In a Political Animal entry dated 9.6, Hilzoy says that “one thing that struck me [about John McCain‘s acceptance speech two nights ago] was the irony of a candidate who relentlessly positions himself as a selfless servant of the nation (‘I wasn’t my own man anymore — I was my country’s’), and then allocates such a large share of his convention speech to talking about himself.
“I can understand the need for Sarah Palin to dedicate time in her speech to introduce herself to the nation, given that she was an unknown quantity on the political scene at that point (notwithstanding the frenzy of Google searches over the last seven days). But at 72, after a long career in Washington, after a widely-televised campaign, and at the end of a convention in which an entire day had been dedicated to answering the ‘who is John McCain?’ question, it seems a little unusual for McCain to use his most precious block of national TV airtime to essentially read aloud from his memoirs, saying comparatively little about the country or about his platform.

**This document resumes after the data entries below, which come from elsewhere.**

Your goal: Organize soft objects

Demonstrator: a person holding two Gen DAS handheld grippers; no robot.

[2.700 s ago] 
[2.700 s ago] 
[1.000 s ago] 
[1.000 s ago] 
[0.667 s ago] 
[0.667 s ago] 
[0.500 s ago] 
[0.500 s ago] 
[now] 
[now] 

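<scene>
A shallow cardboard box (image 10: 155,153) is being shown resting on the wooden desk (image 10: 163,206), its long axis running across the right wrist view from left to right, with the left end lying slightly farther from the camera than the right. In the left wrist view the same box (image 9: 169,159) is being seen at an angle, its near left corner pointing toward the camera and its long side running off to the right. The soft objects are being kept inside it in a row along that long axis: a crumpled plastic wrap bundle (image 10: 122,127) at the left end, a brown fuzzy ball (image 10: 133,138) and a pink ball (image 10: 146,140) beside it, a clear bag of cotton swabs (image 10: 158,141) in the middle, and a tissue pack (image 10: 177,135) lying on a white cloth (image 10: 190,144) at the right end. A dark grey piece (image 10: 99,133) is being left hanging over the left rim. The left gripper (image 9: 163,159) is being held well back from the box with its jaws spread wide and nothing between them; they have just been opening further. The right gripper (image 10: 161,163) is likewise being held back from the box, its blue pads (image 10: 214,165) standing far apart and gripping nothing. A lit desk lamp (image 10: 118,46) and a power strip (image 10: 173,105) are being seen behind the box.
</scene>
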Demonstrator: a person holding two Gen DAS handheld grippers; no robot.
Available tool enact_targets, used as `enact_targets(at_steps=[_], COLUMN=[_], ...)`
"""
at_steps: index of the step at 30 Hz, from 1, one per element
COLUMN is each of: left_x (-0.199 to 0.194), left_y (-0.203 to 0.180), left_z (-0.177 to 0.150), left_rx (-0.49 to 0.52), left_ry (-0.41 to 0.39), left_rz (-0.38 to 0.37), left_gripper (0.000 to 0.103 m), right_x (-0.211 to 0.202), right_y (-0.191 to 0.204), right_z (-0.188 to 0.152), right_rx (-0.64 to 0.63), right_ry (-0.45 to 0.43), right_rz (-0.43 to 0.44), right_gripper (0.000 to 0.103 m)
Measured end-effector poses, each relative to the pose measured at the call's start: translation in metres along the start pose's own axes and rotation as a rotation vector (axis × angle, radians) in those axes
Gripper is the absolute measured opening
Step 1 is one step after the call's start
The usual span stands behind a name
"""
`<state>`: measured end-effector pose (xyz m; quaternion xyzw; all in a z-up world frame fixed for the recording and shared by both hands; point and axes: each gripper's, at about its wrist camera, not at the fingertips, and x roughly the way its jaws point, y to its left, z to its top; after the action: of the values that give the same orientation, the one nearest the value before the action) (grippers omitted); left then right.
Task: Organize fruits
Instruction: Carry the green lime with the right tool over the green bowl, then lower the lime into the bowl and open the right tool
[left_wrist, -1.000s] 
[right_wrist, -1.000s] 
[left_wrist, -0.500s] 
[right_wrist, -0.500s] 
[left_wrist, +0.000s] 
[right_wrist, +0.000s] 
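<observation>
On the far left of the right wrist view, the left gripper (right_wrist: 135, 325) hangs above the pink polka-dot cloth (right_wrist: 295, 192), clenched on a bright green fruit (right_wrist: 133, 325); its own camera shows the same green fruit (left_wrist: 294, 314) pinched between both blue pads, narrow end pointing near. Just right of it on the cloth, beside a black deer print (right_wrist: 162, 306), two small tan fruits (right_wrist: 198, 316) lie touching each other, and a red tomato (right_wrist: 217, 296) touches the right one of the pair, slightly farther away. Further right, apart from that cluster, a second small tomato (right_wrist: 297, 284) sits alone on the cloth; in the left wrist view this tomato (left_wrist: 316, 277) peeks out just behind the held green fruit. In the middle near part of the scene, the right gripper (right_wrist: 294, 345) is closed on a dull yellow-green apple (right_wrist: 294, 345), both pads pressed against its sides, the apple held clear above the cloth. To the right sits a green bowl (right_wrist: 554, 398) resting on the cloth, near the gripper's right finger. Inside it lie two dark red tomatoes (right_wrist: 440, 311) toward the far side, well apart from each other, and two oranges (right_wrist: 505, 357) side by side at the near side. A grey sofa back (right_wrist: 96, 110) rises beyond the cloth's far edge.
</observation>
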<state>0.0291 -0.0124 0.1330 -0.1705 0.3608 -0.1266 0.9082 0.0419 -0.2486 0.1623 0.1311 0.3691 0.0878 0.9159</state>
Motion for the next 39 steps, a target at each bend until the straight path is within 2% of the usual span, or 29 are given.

“Here is an admittedly simplistic way of looking at it based on analysis of the full transcript of the speech found on his campaign website. There were a total of 271 sentences in the speech, not including the ‘thankyouthankyouthankyouallsomuchthankyou’ before he started and the ‘joinmejoinmefightwithmejoinmefightwithme’ bit in the final minute or so.
“Of those 271 sentences, a remarkable 147 (54%) were devoted to telling us about John McCain himself: his past accomplishments (‘I fought crooked deals in the Pentagon’), his qualifications for the job (‘I know how the world works’), his family and childhood (‘When I was five years old, a car pulled up in front of our house…’), his time as a POW (‘On an October morning, in the Gulf of Tonkin…’), his patriotism (‘My country saved me’), and so on.
“Another 8 sentences focused on Sarah Palin. This leaves only 116 sentences (43% of the speech) to discuss the topics that one might otherwise expect to constitute the majority of the speech: the state of the nation, his policy positions, future promises, differences between his positions and Obama’s, and so on.
“The contrast with Barack Obama‘s speech is pretty dramatic if you go back and review the transcript of both speeches. Obama dwells almost exclusively on the realm of the state of the country, the future, what America is all about, key components of the platform, etc — only occasionally sprinkling in comments about himself and his family that help to provide context and credibility.
“Using a similar analysis of the 226 sentences in the speech, 35 are devoted to Obama himself and/or his family, or about 15% of the speech. More than a third of these came in a single section containing memories about his mother and grandparents (‘These are my heroes.’).”